Reference
The Five STEPS Skills
A deep reference page for the student-facing skills that give the framework its daily language.
Start
when stuck
Task initiation is not a character trait. Beginning is often the hardest moment, especially when executive load is high.
Why it matters: Adele Diamond's work on executive function and Peg Dawson and Richard Guare's work on task initiation make clear that beginning is a developmental and teachable capacity, not a moral one.
| Cycle | What it looks like |
|---|---|
| Stability | Adult prompts and co-starts. |
| Momentum | Student names they are stuck and asks for help. |
| Resilience | Student uses a routine independently. |
| Agency | Student starts and can coach others. |
- Teacher: identify the smallest possible first move.
- Guardian: reduce the ask to one visible step.
- What gets in the way: assigning the whole task when the bottleneck is only the beginning.
Pause
when escalating
Pause interrupts the escalation pathway before a moment hardens into rupture.
Why it matters: Siegel and Bryson, Porges, and Linehan all point toward the same reality: regulation depends on creating space before reaction becomes action.
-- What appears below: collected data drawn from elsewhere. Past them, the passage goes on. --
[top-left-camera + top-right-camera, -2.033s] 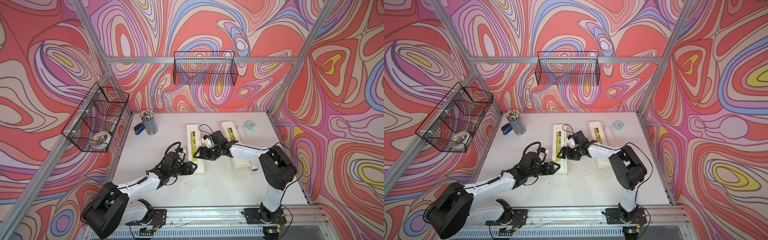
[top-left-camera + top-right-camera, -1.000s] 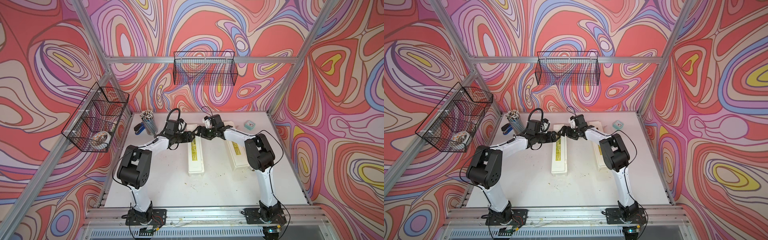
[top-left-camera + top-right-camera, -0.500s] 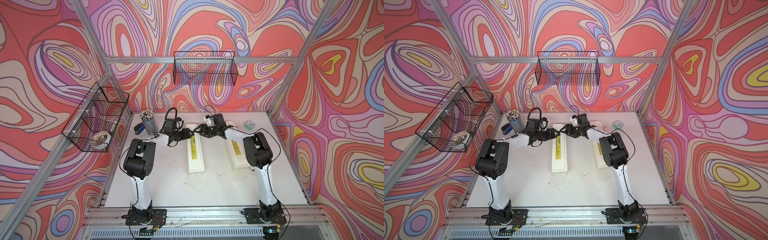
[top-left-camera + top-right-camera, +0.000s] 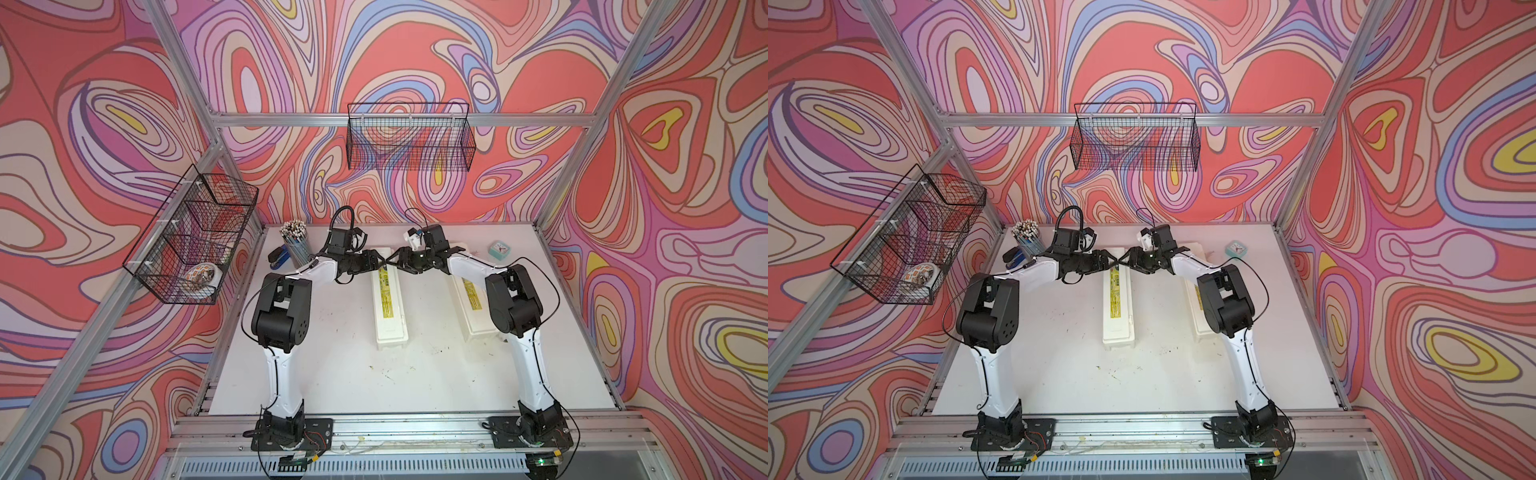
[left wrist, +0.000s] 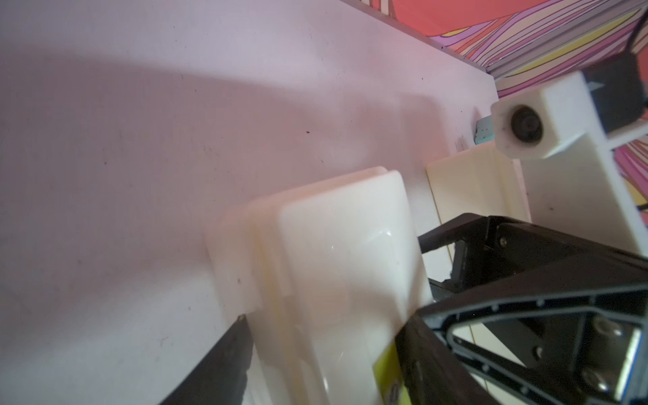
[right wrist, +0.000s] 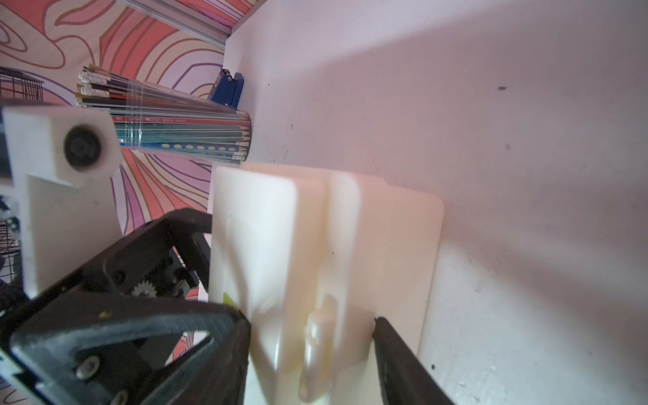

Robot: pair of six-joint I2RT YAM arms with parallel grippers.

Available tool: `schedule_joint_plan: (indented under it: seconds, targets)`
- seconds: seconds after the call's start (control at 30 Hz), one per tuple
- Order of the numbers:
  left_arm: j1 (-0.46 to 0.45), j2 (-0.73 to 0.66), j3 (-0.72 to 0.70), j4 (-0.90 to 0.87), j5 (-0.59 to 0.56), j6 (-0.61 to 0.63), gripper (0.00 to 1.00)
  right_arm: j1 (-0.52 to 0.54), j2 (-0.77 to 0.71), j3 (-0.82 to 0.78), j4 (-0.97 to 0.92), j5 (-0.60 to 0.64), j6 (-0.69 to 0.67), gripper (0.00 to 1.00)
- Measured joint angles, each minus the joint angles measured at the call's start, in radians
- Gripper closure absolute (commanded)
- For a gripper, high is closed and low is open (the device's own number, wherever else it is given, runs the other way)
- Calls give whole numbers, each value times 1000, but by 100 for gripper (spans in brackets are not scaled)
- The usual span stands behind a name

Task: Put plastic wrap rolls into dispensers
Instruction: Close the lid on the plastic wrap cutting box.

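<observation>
Two cream-white dispensers lie lengthwise on the table in both top views, lids down and yellow strips up: a middle dispenser [image 4: 390, 303] [image 4: 1117, 307] and a right dispenser [image 4: 473, 307] partly under my right arm. My left gripper [image 4: 377, 262] [image 5: 326, 350] reaches in from the left. Its fingers [image 5: 224, 357] press on opposite faces of the middle dispenser's far end [image 5: 336, 252]. My right gripper [image 4: 395, 262] [image 6: 312, 336] meets it from the right, shut across the same end [image 6: 273, 245]. The plastic wrap rolls are out of view.
A pencil cup [image 4: 296, 245] and a blue stapler [image 4: 279, 257] stand at the back left, close to my left arm. A small teal clock [image 4: 500, 249] sits at the back right. Wire baskets hang on the back wall [image 4: 409, 137] and the left wall [image 4: 191, 237].
Both grippers have travelled from the near half of the middle dispenser to its far end. There the right jaws closed on it, and the left elbow has folded back.
</observation>
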State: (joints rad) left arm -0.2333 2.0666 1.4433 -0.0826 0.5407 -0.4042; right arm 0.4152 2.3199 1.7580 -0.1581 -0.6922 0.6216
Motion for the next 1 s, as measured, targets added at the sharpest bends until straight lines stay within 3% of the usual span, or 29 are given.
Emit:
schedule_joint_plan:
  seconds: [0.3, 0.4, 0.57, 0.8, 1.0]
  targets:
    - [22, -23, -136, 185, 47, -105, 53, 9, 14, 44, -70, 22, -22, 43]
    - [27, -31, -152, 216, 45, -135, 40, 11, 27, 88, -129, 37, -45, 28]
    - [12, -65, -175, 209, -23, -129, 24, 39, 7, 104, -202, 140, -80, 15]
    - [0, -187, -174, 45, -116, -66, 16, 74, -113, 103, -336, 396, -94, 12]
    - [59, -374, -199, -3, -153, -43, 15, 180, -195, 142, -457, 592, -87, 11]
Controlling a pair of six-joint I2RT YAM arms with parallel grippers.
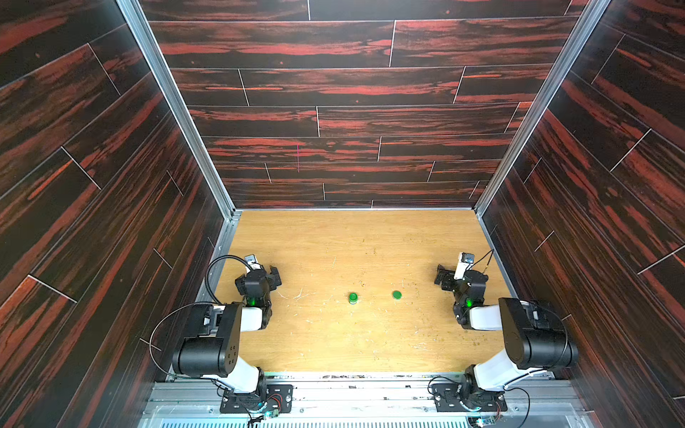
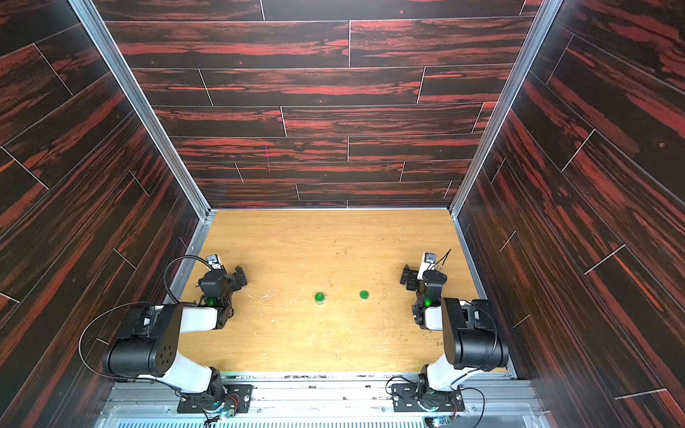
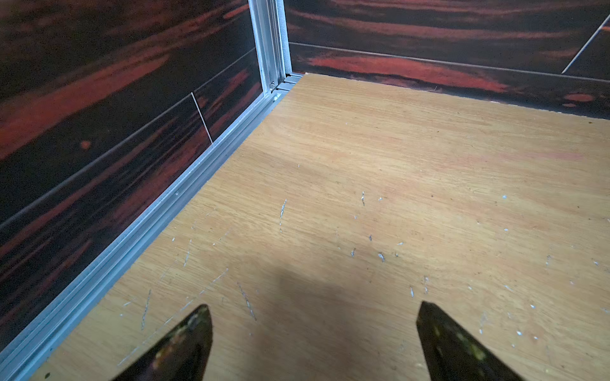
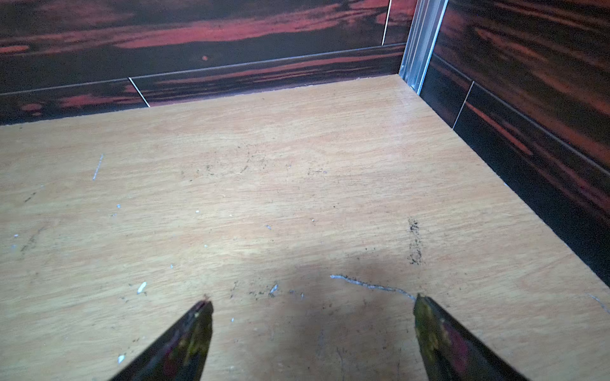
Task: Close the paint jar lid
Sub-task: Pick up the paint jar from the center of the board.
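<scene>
Paint jar point(image 1: 353, 297) sits lidless on the table point(image 1: 352, 241), the lid point(image 1: 397, 295) flat nearby toward the right tool point(image 1: 442, 277), left tool point(image 1: 275, 276) well apart.

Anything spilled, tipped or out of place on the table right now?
Nothing stands out. The paint jar stands upright; the lid lies flat beside it, not touching. The table shows only scratches and specks, no spilled paint. The left gripper and right gripper are open and empty.
</scene>
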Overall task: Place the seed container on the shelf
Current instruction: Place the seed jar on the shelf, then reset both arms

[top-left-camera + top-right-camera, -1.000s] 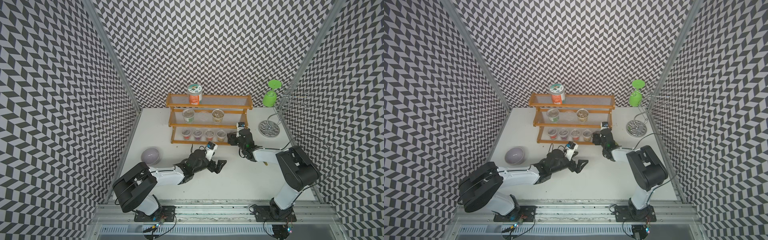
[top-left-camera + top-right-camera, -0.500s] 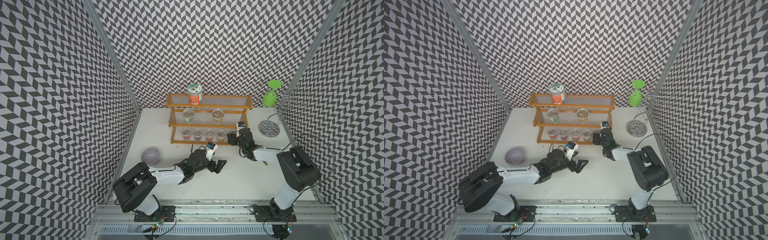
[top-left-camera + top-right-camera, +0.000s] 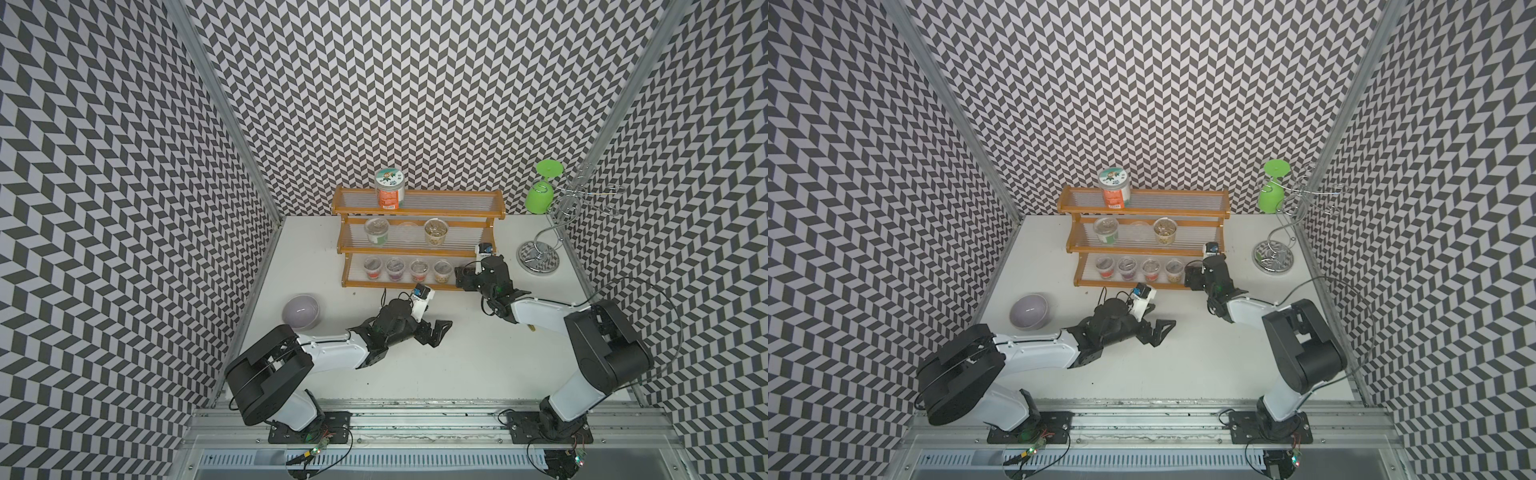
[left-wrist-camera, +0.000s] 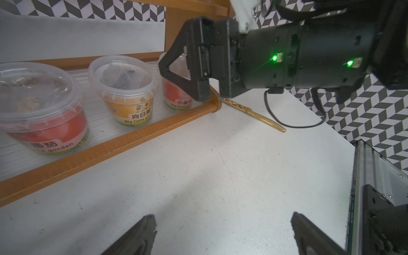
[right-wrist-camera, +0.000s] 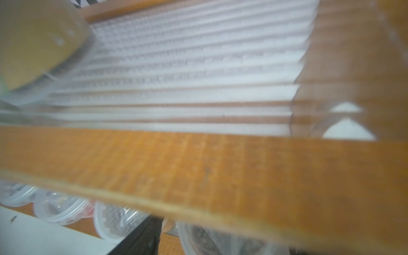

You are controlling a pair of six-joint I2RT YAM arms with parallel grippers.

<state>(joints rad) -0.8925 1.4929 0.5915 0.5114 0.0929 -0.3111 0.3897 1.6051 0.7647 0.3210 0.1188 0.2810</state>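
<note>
The shelf [image 3: 419, 250] stands at the back of the table, an orange-brown three-tier rack with clear ribbed tiers. The seed container [image 4: 177, 96], a small clear tub with a red label, stands at the right end of the bottom tier. My right gripper [image 3: 460, 277] reaches in around it and hides it in both top views. In the right wrist view the tub [image 5: 220, 240] sits between the jaws with a strip of wood showing beside one finger [image 5: 136, 238], so the gripper is open. My left gripper [image 4: 223, 217] hovers open and empty over the table in front of the shelf.
Several small tubs [image 3: 395, 269] fill the rest of the bottom tier, more stand on the middle tier, and a tall jar [image 3: 390, 189] is on top. A purple bowl [image 3: 301, 311] lies front left. A chrome wire stand [image 3: 540, 257] holds a green glass [image 3: 540, 195]. A gold utensil [image 4: 254, 114] lies under the right arm.
The right gripper's jaws have spread apart around the tub at the bottom tier's right end. The left arm has stayed where it was.
</note>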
| Cycle | What it looks like |
|---|---|
| Stability | Adult names escalation and offers a pause. |
| Momentum | Student pauses when cued. |
| Resilience | Student pauses independently. |
| Agency | Student prevents escalation early. |
- Teacher: model Pause visibly.
- Guardian: pause with the child rather than at them.
- What gets in the way: using Pause like a disciplinary command.
Reset
when overwhelmed
Reset restores the minimum conditions for re-engagement without pretending the student can simply continue as if nothing happened.
Why it matters: Porges and Shanker help explain why overwhelm is physiological before it is behavioral and why restoration must come before demand.
| Cycle | What it looks like |
|---|---|
| Stability | Adult structures the reset. |
| Momentum | Student asks for a reset. |
| Resilience | Student uses a known routine. |
| Agency | Student resets and returns independently. |
- Teacher: preserve dignity while lowering demand.
- Guardian: ask what is needed rather than insisting on immediate return.
- What gets in the way: treating overwhelm as excuse rather than state.
Recover
when things go wrong
Recover teaches students that setbacks are not verdicts. They are moments that can be understood and built from.
Why it matters: Dweck and Greene both support the move from shame to information and from blame to lagging skill.
| Cycle | What it looks like |
|---|---|
| Stability | Adult names what happened and co-regulates. |
| Momentum | Student answers a guided debrief. |
| Resilience | Student re-engages independently. |
| Agency | Student adjusts their own systems. |
- Teacher: use the three questions consistently.
- Guardian: separate accountability from humiliation.
- What gets in the way: demanding apology before understanding.
Reflect
to improve next time
Reflect builds the metacognitive habit that allows learning to accumulate.
Why it matters: Flavell's work on metacognition and Ryan and Deci's work on autonomy make clear that students need structured opportunities to notice their own learning process.
| Cycle | What it looks like |
|---|---|
| Stability | Teacher-led reflection. |
| Momentum | Structured prompt. |
| Resilience | Student-generated questions. |
| Agency | Ongoing reflective practice. |
- Teacher: close every session with Reflect.
- Guardian: keep the tone brief and low-pressure.
- What gets in the way: turning reflection into evaluation.